There’s no single treatment for CF. Some patients present with gastrointestinal (GI) symptoms, others with lung function difficulties. Determining the best line of treatment for patients with rare mutations is further complicated by the fact that known treatment regimens for CF can be incredibly expensive—Kalydeco^®, for example, can cost nearly $300,000 per year. This creates a situation in which a child with serious illness may need specialized treatment, but the cost of a trial to determine efficacy is a serious burden on families.

This is why Cincinnati Children’s Cystic Fibrosis Research Center, known for its work in cystic fibrosis transmembrane conductance regulator (CFTR) biology, has developed personalized “n of 1” clinical trials, using patient-specific gut, nasal, airway, pancreatic ductal organoids and induced pluripotent stem cells (iPSCs) to better understand the etiology of the disease and, on a case-by-case basis, determine which drug can best target a patient’s symptoms.

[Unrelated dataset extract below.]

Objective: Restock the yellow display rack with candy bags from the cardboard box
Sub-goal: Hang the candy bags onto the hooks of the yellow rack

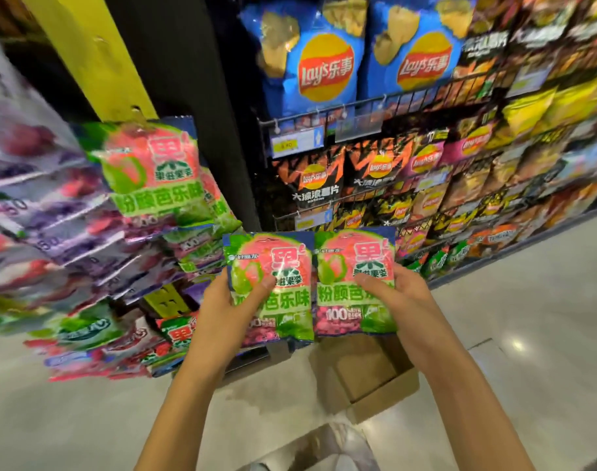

In work made possible through funding from the CF Foundation and NIH, thus far, the Cystic Fibrosis Research Center has researched treatments for over 60 patients, nearly 20 of whom are CF patients. Successes include one patient with extremely rare mutations (G542X/ R74W, V201, and D1270M). “We assumed that this patient would not respond to anything,” notes Anjaparavanda Naren, PhD, director of the Cystic Fibrosis Research Center. But looking at the function of this patient's organoids and testing various drugs in the lab, Kalydeco—unexpectedly, in this case—showed a terrific response. "We were blown away," says Naren. Now, the patient has seen resolved GI symptoms and improved lung function. “When it responds in the test tube and in the patient, that is what we mean by personalized medicine.”

While there are three FDA-approved pharmaceutical drugs for people with CFTR mutations, Naren’s lab is also able to develop assays to see if other FDA-approved drugs can increase CFTR function. If a large enough population is found to be responsive to other medications, Naren’s lab will be able to move forward with preclinical trials.

Naren's lab is additionally working to develop patient-specific chips: "lung on a chip," "gut on a chip" and "pancreas on a chip." On a few-centimeters-square chip created by a bioengineer, researchers can grow patient-derived airway epithelial cells from one side of the chip and smooth muscle cells from the other, and have cyclical vacuums on site to give a lung-like stretch, for example, to replicate patient’s organ function in the lab for testing purposes.

All these efforts are dedicated to answering a single question: “Can we make the patient better?” Naren asks. In the case of rare genetic disease, Naren’s lab drills that basic question of medical research down to each individual patient.